= Bob Coats =

Alfred William "Bob" Coats (3 September 1924, Southall, West London, England – 9 April 2007, Middleton-on-Sea, Sussex, England) was a British economist, economic historian and historian of economic thought. He made important contributions to the study of the history, methodology, sociology, professionalisation and internationalisation of economics, and was for many decades a central figure in professional societies in these specialised fields.

==Life and work==
Bob Coats studied economics at the University College of the South and West (now the University of Exeter. His studies were interrupted by war service (in the RAF and as an intelligence officer in Palestine) for three and a half years who has covered a broad range of topics over his long career. He obtained his BSc and MSc at the University of London in 1948 and 1950 respectively. An English-Speaking Union scholarship enabled him to work in the United States on a PhD on the development of American economic thought, first at University of Pittsburgh, subsequently at Johns Hopkins University. He initially undertook a study into the work of John Bates Clark, but soon broadened the subject, resulting in his thesis "Methodological Controversy as an Approach to the History of American Economic Thought, 1885 - 1930" that he completed in 1953.

He returned to England the same year to accept an appointment as lecturer in economic history at the University of Nottingham, where he remained until his retirement in 1992, with the exception of two years as a "founding father" of the (then) new University of York (1962–1964). From 1964, he held a full Professorship in Economic and Social History.

Coats introduced the "sociology of economics" approach in Britain, moving from the organisation of economics to the role of economists in government. In this area, he edited a number of important collections of articles, mostly written by "insiders".

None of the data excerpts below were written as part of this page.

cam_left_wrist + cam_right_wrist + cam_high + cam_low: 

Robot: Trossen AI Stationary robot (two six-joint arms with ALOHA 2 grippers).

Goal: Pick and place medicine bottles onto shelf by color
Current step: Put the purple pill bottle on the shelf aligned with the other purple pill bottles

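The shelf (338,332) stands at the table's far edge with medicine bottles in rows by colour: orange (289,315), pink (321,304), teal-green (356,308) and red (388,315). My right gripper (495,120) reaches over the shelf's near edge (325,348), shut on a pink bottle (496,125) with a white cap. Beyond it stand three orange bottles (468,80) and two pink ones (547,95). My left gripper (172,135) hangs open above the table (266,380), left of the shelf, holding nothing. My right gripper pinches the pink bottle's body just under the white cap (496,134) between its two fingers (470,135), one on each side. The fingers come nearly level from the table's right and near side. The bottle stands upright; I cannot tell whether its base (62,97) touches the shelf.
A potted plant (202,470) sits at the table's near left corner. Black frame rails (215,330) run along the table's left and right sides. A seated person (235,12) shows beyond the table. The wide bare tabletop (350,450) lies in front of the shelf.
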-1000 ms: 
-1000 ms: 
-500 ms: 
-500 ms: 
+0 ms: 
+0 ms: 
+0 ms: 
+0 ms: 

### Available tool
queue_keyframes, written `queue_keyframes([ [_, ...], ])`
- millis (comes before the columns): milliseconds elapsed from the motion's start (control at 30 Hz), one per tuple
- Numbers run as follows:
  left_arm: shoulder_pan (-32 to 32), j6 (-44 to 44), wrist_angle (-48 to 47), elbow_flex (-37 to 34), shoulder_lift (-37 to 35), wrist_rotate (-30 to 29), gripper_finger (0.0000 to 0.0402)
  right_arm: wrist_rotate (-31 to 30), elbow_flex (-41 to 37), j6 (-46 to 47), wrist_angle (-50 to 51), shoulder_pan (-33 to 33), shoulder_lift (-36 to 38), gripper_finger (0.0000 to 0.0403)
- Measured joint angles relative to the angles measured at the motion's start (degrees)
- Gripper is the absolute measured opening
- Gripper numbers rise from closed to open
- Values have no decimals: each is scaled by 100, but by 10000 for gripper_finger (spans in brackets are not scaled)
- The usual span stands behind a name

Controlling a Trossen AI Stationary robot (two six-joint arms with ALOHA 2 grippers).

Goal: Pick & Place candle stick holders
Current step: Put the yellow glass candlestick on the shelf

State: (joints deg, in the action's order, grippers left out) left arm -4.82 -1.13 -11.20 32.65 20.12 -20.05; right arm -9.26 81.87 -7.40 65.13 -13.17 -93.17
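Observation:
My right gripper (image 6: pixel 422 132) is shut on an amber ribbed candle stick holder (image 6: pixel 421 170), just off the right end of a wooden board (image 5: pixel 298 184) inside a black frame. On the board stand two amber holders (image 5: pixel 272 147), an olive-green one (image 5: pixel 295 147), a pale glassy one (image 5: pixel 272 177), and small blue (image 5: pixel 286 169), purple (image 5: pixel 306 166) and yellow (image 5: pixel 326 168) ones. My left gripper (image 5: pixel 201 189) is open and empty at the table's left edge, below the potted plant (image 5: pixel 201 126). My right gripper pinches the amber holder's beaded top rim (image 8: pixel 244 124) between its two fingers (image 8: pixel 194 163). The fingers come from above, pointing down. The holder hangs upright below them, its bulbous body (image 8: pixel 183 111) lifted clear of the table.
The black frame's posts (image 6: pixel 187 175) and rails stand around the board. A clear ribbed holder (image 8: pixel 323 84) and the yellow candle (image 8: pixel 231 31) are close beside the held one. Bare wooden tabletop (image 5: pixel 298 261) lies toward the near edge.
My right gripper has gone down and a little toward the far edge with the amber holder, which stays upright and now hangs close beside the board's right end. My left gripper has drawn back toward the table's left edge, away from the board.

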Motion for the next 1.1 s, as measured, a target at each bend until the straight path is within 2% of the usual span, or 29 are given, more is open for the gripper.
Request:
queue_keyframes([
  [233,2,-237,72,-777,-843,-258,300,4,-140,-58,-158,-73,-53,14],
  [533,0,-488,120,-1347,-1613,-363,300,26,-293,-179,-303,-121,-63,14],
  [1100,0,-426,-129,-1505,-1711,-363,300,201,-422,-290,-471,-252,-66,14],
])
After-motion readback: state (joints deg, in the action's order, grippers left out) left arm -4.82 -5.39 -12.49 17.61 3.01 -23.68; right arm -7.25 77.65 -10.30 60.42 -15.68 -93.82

He was a very active member and organiser in the professional organisations in his fields of interest, especially through his editorial work and numerous contributions to the most important journals.

== Major publications ==
- Coats, A. W. (1954). "The Historist Reaction in English Political Economy 1870-90"
- "Is There a Structure of Scientific Revolutions in Economics?" Kyklos, 1969, 22(2), pp. 289–296.
- Coats, A W (1971). "The Classical Economists and Economic Policy"
- "The Marginal Revolution in Economics" (1972)
- Coats, A W (1981). "Economists in Government, an International Comparative Study"
- Coats, A W (1986). "The Role of Economists in International Agencies: An Exploratory Study"
- Coats, A W (1992). "On the History of Economic Thought. British and American Economic Essays"
- Coats, A W (1993). "The Sociology and Professionalisation of Economics. British and American Economic Essays" Chapter-preview links.
- Coats, A W (1996). "Memoirs of an Economist Watcher" Abstract.
- Coats, A W (1996). "The Post-1945 Internationalisation of Economics"
- Coats, A W (2000). "The Development of Economics in Western Europe after 1945"
- Coats, A. W. (2001). "The Role of Economists in Government and International Agencies: A Fresh Look at the Field"

==Honours==
- In 1996, he was made a Distinguished Fellow of the History of Economics Society.

==Secondary sources==
- R. Backhouse, B. Caldwell, C. Goodwin, M. Rutherford - "A. W. (Bob) Coats, 1924–2007", History of Political Economy 40(3): 421-446 (2008)
- M. Blaug (ed.) - Who's who in economics (3d edition), 1999.
- N. De Marchi - "Bob Coats and the historicizing of economic policy", in Historians of Economics and Economic Thought. The Construction of Disciplinary Memory, ed. Steven G. Medema and Warren J. Samuels, 2001.
- P. Groenewegen - "Obituary Professor A.W. (Bob) Coats", History of Economics Review, 45, Winter 2007.
- J. Maloney - "Obituary A.W. Bob Coats, 1924 - 2007", European Journal of the History of Economic Thought, 15:1, March 2008.